Во всяком случае, этот начинающийся кризис был перекрыт глобальным военным столкновением и нейтрализован международными успехами режима. Нет сомнения, что советская модель была в некоторых отношениях хорошо приспособлена к ведению тотальной войны, но верно и то, что общий ход военных действий и их последствия сыграли на руку советскому государству и сделали его международное положение более прочным, чем это позволяли одни лишь его внутренние ресурсы. В результате советского завоевания Восточной Европы, победы коммунистов в Китае и всемирного подъема коммунистического движения глобальный охват, достигнутый советской моделью, стал значительно более полным, чем на стадии ее формирования. В некотором смысле только теперь советское государство стало реально, а не потенциально определять глобализационные процессы. Рост движения как глобального антагониста капиталистического Запада, возвышение империи в качестве одной из двух сверхдержав и распространение советского образца модернизации соединились, создав новую констелляцию. Но в то же время послевоенный прорыв означал, что советский режим оказался в окружении, предъявлявшем более высокие требования в условиях международного соперничества более высокого уровня.

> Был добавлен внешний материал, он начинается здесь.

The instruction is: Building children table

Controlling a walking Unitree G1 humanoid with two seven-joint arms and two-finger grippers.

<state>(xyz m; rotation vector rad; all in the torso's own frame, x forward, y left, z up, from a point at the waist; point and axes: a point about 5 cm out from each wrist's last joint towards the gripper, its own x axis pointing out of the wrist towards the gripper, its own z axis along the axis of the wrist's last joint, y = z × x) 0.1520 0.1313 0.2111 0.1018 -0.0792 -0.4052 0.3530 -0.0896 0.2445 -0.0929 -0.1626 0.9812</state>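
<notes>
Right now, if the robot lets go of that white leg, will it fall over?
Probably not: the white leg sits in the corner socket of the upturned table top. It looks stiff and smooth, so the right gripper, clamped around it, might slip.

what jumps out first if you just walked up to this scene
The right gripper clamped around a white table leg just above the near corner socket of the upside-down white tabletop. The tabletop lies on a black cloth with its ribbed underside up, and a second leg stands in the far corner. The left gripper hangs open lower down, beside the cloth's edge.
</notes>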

Факторы, которые начали действовать в этом контексте, были связаны с упомянутыми аспектами глобализации. В экономической сфере создание советской альтернативы капиталистической системе стало теперь более неотложной задачей, чем ранее; идеологические утверждения, маскировавшие крайности и иррациональность второй революции, должны были быть проверены на практике. Что касается политических ограничений, новая биполярная модель международных отношений создавала новые проблемы для имперского центра, отличавшиеся от тех, с которыми режим сталкивался в ходе предвоенной борьбы за существование. Сохранение контроля над значительно расширившейся сферой влияния являлось более сложной задачей, чем воссоздание российского государства. Наконец, соревнование с западным миром не могло поддерживаться без претензий на создание всеобъемлющей культурной модели. Попытки осуществления культурной гомогенизации советского блока и усилия по минимизации зависимости советской модерности от западных источников должны рассматриваться именно в этом контексте. Претензии на то, чтобы представлять новую цивилизацию – или более высокую версию модерности, – занимали центральное место в советском идеологическом арсенале. Подобным же образом можно отметить, что экономические аспекты соперничества двух систем были особенно тесно связаны с повесткой дня коммунистического движения (его антикапиталистическая ориентация играла ключевую роль) и что имперская структура советского государства наиболее непосредственно отражалась в его политических стратегиях (приобретение статуса сверхдержавы было особенно ощутимым успехом имперской модернизации и в то же время прорывом, которому должны были соответствовать новые методы контроля и интеграции). Но эти связи не являлись исключительными: все три компонента – движение, имперский центр и цивилизационный проект – оказывали определенное влияние на все аспекты соревнования с Западом.
Сегодня стало общим местом, что советская модель потерпела неудачу на всех уровнях. Ее экономические институты оказались не в состоянии соответствовать стандартам, установленным ее капиталистическими соперниками; ее политическая структура была слишком недолговечной и несбалансированной, чтобы поддерживать глобальное соревнование с более обеспеченным ресурсами противником; и, как утверждали многие наблюдатели, неспособность противостоять привлекательности западных (в особенности американских) ценностей консюмеризма и массовой культуры являлась ее фатальной слабостью. Исторические свидетельства, однако, не столь очевидны, как такая ретроспективная оценка. Кризис, который завершился в 1989 году, не был результатом всеобъемлющего и непоправимого провала; скорее его общим образцом было, как мы увидим, соединение ограниченного успеха и долгосрочной неудачи. Это относится в разной степени к экономической, политической и культурной сферам. С другой стороны, не подлежит сомнению, что советская модель никогда не достигала эффективной координации этих трех сфер на глобальном уровне. В этом смысле предзнаменованием ее крушения стала неудача в переходе от идеологического синтеза к установлению стратегических связей: трансформация революционного прорыва в более сбалансированную модель глобализации, как отмечалось ранее, занимала центральное место в первоначальном большевистском проекте и оставалась интегральной частью пересмотренной сталинистской версии, но реальная динамика советского государства на международной арене оказалась совсем иной.